▸ **Your assignment**: Two lines below mark the span: the one containing "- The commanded" and the one containing "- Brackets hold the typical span". Set down both, plus every line between, exactly as they stand, and nothing else.
+ + + + + + +
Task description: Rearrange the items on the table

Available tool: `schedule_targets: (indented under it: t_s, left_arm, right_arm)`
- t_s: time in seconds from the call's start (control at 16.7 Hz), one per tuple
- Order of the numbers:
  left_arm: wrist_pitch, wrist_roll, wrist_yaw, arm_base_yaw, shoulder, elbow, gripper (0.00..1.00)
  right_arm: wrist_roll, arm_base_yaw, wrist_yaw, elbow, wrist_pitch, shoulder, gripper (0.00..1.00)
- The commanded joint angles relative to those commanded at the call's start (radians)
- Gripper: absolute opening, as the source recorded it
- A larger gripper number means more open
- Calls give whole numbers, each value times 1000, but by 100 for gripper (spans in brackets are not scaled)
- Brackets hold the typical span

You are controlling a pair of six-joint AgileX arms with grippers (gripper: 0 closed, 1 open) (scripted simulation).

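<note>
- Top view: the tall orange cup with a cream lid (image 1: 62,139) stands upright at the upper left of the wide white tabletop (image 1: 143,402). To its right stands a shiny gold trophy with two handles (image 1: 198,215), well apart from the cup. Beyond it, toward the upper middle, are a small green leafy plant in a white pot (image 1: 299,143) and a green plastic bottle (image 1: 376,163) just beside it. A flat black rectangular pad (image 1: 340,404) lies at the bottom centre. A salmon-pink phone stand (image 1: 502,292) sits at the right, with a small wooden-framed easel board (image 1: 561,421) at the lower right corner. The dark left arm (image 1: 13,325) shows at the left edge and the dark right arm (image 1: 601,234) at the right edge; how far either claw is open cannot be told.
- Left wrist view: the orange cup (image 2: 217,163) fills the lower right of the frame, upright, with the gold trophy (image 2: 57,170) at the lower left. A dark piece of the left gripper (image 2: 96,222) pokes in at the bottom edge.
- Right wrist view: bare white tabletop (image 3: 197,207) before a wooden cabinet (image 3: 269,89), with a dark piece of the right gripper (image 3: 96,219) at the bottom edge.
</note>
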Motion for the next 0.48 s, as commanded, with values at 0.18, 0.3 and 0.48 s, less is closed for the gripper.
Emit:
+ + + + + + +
▸ **Result of this task**:
- The commanded joint angles relative to those commanded at the call's start (radians)
- Gripper: absolute opening, as the source recorded it
- A larger gripper number means more open
- Calls give whole numbers, each value times 1000, but by 100 for gripper (spans in brackets are not scaled)
- Brackets hold the typical span

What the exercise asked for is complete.